Para os pesquisadores, essa é uma evidência de que os neandertais e os primeiros homens modernos entraram em contato após o Homo sapiens emigrar da África, mas antes da dispersão de diferentes grupos em direção à Europa e Ásia. A estimativa é que o contato tenha ocorrido entre 100 e 50 mil anos atrás, no Oriente Médio, onde achados arqueológicos já comprovaram a coexistência das duas espécies.

“É legal pensar que alguns de nós têm um pouco de DNA neandertal”

“É legal pensar que alguns de nós têm um pouco de DNA neandertal, mas, para mim, a oportunidade de buscar evidências de seleção positiva ocorrida logo após as duas espécies se separarem é provavelmente o aspecto mais fascinante deste projeto”, destaca o líder da pesquisa.

O pesquisador Svante Pääbo e um crânio neandertal reconstituído
Svante Pääbo, líder da pesquisa, com a reconstrução do crânio de um neandertal (foto: Max-Planck-Institute EVA).

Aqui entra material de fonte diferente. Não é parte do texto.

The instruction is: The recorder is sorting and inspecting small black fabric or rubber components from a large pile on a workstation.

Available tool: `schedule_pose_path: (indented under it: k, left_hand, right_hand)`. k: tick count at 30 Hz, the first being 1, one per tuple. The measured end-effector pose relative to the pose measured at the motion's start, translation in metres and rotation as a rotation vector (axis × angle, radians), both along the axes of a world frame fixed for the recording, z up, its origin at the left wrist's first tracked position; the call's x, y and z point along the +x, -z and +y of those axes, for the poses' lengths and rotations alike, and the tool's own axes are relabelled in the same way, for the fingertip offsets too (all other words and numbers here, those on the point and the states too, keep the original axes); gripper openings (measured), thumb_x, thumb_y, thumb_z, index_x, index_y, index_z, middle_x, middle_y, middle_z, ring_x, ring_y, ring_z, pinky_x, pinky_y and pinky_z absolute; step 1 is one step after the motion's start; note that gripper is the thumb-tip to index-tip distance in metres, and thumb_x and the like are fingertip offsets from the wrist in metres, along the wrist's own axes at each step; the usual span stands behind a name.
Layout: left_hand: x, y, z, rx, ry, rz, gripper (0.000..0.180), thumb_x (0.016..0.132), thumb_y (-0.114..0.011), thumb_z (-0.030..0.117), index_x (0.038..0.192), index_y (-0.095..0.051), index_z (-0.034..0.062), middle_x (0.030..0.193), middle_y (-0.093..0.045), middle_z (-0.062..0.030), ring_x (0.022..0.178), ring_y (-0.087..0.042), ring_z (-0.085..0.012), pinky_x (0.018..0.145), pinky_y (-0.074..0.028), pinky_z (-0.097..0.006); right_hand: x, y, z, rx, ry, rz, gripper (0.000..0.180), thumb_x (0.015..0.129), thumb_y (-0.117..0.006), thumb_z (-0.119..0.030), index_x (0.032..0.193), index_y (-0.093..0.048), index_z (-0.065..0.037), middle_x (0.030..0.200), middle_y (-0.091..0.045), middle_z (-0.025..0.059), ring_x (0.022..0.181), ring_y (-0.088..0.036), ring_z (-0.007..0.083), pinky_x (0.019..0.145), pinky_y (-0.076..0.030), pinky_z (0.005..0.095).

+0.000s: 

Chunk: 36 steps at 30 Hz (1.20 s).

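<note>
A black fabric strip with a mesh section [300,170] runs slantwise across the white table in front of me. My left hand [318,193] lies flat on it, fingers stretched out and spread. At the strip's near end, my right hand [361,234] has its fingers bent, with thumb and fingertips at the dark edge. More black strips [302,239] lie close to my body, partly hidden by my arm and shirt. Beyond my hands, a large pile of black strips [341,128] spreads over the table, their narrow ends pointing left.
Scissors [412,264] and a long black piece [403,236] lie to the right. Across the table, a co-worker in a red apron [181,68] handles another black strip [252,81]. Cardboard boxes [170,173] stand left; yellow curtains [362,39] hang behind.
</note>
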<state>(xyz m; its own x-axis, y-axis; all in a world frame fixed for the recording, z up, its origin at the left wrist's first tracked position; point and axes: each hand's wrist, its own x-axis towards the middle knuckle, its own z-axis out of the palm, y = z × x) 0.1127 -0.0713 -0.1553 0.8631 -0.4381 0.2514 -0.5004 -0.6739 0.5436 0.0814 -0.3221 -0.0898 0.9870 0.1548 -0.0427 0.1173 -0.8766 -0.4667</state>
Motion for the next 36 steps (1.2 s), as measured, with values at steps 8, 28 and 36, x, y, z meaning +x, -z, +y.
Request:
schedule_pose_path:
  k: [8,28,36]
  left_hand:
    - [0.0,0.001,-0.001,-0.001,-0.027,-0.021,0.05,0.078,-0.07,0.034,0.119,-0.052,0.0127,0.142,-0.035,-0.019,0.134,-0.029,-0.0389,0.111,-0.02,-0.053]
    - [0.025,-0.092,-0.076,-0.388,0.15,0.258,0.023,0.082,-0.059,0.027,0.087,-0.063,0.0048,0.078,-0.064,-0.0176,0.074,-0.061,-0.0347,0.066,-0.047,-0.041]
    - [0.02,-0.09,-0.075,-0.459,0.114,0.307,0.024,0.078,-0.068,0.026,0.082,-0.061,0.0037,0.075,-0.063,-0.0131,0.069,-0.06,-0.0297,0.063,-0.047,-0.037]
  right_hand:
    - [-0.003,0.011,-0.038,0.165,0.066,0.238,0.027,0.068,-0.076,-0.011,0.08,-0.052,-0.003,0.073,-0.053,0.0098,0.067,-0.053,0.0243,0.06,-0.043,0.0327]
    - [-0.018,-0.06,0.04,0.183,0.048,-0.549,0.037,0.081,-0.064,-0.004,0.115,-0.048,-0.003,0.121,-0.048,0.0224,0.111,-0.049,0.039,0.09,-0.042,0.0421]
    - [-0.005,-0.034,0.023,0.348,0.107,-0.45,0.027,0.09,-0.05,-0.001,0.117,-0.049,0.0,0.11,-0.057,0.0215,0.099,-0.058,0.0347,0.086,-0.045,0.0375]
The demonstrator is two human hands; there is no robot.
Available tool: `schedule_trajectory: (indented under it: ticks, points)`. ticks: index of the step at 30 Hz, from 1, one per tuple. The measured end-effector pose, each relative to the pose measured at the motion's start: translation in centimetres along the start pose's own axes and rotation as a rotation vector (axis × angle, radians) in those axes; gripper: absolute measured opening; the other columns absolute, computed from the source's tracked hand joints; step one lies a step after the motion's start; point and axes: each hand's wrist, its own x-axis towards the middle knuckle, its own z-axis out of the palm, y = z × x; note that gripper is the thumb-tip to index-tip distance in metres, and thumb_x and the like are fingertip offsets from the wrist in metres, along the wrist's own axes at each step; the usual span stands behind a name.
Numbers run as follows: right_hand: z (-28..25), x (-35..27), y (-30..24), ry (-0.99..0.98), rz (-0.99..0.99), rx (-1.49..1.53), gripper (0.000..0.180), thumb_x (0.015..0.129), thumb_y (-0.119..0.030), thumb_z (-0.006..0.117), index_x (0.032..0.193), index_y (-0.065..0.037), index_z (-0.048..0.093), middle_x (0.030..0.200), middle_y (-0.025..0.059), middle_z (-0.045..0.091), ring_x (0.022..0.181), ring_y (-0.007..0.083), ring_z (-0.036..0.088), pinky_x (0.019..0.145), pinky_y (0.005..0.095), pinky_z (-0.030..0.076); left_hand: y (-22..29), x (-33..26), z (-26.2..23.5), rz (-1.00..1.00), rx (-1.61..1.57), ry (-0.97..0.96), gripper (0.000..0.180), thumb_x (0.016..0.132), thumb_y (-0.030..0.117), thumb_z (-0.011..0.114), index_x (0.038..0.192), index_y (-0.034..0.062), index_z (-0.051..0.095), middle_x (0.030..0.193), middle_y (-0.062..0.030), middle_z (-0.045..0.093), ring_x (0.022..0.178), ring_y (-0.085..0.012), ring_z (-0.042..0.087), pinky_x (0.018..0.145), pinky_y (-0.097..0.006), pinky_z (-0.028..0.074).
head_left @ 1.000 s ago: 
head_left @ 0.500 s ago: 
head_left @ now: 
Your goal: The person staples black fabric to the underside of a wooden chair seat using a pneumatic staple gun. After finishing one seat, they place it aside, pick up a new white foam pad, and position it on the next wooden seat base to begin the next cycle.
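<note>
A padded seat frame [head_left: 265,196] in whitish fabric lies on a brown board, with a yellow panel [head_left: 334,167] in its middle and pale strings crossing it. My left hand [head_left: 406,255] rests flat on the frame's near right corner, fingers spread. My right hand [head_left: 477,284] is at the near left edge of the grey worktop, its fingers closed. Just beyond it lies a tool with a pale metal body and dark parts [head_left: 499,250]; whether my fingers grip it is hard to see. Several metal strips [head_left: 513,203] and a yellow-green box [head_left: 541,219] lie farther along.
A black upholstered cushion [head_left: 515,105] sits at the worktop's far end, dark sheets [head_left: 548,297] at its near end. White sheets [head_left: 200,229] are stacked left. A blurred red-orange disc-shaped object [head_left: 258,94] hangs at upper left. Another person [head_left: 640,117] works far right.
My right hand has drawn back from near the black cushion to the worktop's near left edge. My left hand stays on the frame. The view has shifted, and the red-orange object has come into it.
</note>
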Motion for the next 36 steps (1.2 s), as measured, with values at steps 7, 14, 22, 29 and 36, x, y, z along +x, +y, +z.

Os cientistas agora desejam descobrir quais características genéticas nos diferenciam das outras espécies e podem ter nos dado certa vantagem evolutiva. O estudo permitiu a identificação de 212 regiões do genoma humano que podem ter desempenhado papel importante na evolução humana. Essas regiões incluem genes relacionados a funções cognitivas, ao metabolismo e ao desenvolvimento de estruturas ósseas como crânio, clavícula e caixa torácica.

“Em todos estes casos, ainda é preciso muito, muito mais trabalho. Isto é realmente apenas uma dica de quais genes devem ser estudados agora, e tenho certeza que nós e muitos outros grupos farão isso”, afirma Pääbo.